Ultimately, the court sided with the Yukos shareholders, finding that a stay was warranted until the final disposition of the set aside appeals. Specifically, the court cited TermoRio v. Electranta, 487 F.3d 937 (D.C. Cir. 2007), for the proposition that “when an ‘arbitration award was lawfully nullified by the country in which the award was made,’ parties seeking to enforce the award ‘have no cause of action in the United States to seek enforcement of the award under the FAA or the New York Convention’” Hulley Enterprises, No. 14-1996, at *17 (quoting TermoRio, 487 F.3d at 930). Further, the court cited New York Convention Article V(1)(e), which states that recognition and enforcement of an arbitral award “may be refused” if the award is set aside by courts of the seat of arbitration. Hulley Enterprises, No. 14-1996, at *19–20.
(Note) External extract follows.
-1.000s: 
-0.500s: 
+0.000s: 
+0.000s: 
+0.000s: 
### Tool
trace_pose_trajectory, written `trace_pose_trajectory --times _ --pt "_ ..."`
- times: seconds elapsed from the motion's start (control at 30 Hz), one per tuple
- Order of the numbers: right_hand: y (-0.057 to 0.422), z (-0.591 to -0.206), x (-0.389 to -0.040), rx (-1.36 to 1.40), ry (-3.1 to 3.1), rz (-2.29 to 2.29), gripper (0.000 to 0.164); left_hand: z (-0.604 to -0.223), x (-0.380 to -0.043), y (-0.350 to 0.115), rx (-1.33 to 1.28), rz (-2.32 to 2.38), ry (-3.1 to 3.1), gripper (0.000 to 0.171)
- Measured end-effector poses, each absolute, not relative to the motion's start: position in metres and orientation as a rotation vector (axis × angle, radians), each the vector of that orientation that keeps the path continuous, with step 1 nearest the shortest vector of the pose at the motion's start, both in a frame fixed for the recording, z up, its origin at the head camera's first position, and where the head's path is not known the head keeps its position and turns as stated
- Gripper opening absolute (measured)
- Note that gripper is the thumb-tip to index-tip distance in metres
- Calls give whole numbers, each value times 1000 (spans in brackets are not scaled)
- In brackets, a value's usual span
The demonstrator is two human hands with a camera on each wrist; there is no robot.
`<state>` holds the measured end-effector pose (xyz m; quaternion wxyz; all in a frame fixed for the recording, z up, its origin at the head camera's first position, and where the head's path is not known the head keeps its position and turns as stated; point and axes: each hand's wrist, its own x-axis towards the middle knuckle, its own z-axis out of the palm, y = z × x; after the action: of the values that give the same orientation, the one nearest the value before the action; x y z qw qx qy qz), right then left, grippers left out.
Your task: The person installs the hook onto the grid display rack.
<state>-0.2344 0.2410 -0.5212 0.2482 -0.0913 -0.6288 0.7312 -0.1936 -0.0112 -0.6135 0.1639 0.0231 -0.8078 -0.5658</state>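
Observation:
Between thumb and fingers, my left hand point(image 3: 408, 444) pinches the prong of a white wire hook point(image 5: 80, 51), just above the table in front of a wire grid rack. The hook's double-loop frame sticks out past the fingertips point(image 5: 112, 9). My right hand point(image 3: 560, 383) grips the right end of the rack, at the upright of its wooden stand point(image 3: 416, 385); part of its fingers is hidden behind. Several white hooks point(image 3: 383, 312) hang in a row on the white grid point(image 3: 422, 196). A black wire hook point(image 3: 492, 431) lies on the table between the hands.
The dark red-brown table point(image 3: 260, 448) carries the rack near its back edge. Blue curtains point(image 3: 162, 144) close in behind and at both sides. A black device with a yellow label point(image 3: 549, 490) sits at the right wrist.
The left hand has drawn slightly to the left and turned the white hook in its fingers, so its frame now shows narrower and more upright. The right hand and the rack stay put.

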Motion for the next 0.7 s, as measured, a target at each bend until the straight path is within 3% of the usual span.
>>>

While the stay is good news for Yukos shareholders for the time being, if they fail in their appeal to overturn the set aside in the Netherlands, the persuasive value the DC court appears ready to assign to the Dutch proceedings could prove fatal.
3. Paris court allows enforcement actions to go ahead despite Hague set aside
Evidencing a substantially different view on the effect of set aside decisions in the seat of arbitration, a Paris court recently (early November 2016) ruled that the decision of the Hague District Court did not affect enforcement actions pending before it. Crucially, the Paris Tribunal de Grande Instance reportedly declined to lift several attachments against Russian assets in France. The decision wasn’t all that surprising though, because France has a long history of viewing seat-of-arbitration set aside rulings as entirely separate from enforcement proceedings within its borders (see the Norsolor, Hilmarton and Chromalloy cases).